_Assignment_: Lift out, unaltered, the lines of the material below between the line holding "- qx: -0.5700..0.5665" and the line holding "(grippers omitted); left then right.", counting both.

_Task data_:

━━━━━━━━━━━━━━━━━━━━━━━━━━━━━━

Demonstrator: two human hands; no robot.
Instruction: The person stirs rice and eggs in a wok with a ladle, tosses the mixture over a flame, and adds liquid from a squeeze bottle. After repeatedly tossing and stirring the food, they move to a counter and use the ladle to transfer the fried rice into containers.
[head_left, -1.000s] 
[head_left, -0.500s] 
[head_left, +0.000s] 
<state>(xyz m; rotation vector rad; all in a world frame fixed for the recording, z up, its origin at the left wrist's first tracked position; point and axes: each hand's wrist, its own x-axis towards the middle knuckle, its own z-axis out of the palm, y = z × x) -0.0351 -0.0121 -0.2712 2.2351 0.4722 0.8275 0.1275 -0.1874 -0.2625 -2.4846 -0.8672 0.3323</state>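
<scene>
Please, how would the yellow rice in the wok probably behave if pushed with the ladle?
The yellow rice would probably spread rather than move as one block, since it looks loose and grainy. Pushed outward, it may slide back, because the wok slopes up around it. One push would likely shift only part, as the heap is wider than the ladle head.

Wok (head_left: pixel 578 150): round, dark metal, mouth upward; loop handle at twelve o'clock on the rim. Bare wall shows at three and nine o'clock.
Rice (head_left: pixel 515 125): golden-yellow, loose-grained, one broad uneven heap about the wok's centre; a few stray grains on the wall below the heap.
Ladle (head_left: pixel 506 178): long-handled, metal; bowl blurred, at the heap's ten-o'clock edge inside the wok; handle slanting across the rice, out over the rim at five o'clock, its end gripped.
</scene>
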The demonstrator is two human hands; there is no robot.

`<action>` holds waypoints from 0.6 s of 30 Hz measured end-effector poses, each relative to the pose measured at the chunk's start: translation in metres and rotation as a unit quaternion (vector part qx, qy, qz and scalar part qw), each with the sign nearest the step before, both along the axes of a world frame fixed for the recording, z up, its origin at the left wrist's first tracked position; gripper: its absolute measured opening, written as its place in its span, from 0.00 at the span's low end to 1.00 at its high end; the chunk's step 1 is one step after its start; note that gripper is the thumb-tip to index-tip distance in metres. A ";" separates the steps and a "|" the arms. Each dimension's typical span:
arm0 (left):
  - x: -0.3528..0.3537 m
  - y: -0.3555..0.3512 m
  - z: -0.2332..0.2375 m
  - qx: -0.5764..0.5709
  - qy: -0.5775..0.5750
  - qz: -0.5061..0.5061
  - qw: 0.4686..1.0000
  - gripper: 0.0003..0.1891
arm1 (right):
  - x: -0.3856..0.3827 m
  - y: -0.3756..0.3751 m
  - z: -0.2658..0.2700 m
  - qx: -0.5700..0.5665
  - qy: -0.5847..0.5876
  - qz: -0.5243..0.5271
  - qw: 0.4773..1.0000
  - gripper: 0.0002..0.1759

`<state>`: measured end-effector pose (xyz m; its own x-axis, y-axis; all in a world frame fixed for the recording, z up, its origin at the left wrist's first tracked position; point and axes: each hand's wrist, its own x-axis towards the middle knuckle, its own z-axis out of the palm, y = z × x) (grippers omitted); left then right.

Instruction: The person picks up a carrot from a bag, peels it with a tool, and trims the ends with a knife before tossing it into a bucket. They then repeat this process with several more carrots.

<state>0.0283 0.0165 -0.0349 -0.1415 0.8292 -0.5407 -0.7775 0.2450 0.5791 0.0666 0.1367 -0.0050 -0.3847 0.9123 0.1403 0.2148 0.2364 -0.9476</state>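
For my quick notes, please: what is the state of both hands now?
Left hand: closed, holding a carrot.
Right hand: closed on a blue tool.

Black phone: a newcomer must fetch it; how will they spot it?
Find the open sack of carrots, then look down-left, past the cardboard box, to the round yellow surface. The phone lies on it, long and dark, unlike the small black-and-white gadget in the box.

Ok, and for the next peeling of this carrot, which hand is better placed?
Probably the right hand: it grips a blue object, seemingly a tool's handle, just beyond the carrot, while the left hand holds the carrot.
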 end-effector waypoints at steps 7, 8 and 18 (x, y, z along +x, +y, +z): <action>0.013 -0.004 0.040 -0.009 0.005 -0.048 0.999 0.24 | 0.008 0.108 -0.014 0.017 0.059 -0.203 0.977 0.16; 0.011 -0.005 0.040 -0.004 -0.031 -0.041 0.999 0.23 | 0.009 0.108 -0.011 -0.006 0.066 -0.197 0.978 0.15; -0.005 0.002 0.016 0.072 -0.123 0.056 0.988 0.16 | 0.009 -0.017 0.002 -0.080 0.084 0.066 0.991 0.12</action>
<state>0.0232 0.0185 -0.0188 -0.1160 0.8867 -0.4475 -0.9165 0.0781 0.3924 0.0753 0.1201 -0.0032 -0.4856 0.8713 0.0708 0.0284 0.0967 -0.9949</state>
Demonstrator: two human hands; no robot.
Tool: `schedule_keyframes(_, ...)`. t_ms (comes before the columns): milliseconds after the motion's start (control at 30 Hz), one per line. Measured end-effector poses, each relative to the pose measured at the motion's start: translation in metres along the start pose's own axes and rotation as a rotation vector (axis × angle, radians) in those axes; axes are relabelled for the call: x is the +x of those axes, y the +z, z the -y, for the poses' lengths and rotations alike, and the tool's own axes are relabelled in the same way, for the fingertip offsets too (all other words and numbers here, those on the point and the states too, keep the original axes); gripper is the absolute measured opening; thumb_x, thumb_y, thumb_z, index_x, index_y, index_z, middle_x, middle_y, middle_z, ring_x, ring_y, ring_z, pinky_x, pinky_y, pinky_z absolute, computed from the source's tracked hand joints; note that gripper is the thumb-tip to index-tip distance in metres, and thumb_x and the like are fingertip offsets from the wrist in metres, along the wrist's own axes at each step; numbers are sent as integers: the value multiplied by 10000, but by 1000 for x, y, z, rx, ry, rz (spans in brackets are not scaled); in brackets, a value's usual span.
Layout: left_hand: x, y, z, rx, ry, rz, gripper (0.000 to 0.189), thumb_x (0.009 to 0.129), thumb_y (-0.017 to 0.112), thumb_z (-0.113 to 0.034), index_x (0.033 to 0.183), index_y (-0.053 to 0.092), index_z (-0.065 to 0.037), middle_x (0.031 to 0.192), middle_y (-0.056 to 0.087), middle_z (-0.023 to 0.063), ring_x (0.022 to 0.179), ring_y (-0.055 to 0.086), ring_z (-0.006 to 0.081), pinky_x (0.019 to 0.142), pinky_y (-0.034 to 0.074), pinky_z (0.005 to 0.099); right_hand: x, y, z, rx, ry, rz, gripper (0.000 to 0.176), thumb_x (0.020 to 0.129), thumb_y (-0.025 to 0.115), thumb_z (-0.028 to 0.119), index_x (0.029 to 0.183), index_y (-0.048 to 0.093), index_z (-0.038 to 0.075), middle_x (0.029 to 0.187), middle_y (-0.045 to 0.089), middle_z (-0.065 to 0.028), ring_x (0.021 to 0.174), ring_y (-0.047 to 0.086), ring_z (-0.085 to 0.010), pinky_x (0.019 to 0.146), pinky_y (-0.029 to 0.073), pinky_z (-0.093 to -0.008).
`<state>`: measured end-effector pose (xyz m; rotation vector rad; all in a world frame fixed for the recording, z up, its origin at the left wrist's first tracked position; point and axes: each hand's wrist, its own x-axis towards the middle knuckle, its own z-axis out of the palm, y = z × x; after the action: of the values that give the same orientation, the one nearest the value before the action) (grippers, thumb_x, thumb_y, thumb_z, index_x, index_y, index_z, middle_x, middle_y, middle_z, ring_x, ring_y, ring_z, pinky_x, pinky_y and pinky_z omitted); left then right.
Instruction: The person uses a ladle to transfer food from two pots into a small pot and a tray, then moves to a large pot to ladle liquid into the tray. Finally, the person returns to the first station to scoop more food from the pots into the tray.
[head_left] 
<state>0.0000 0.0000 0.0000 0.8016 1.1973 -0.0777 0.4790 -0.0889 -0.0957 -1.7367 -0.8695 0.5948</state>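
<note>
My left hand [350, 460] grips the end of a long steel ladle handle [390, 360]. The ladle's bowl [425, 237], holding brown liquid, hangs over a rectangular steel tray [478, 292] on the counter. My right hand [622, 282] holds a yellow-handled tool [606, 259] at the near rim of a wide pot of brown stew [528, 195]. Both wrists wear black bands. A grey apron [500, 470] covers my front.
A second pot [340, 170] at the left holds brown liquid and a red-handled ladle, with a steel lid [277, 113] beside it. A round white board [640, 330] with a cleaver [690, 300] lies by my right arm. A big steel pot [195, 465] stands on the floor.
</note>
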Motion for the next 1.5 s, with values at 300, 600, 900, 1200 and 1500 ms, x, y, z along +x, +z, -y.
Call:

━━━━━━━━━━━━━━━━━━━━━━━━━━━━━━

_Task output_:
  - qx: -0.5700..0.5665
  - qy: -0.5847..0.5876
  - qz: -0.5243..0.5271
  - qw: 0.4773..1.0000
  - gripper: 0.0002..0.1759

`<state>`: measured end-effector pose (xyz m; its own x-axis, y-axis; all in a world frame fixed for the recording, z up, its origin at the left wrist's first tracked position; point and axes: each hand's wrist, its own x-axis towards the middle knuckle, its own z-axis out of the palm, y = z × x) (grippers omitted); left then right.

This answer is finished.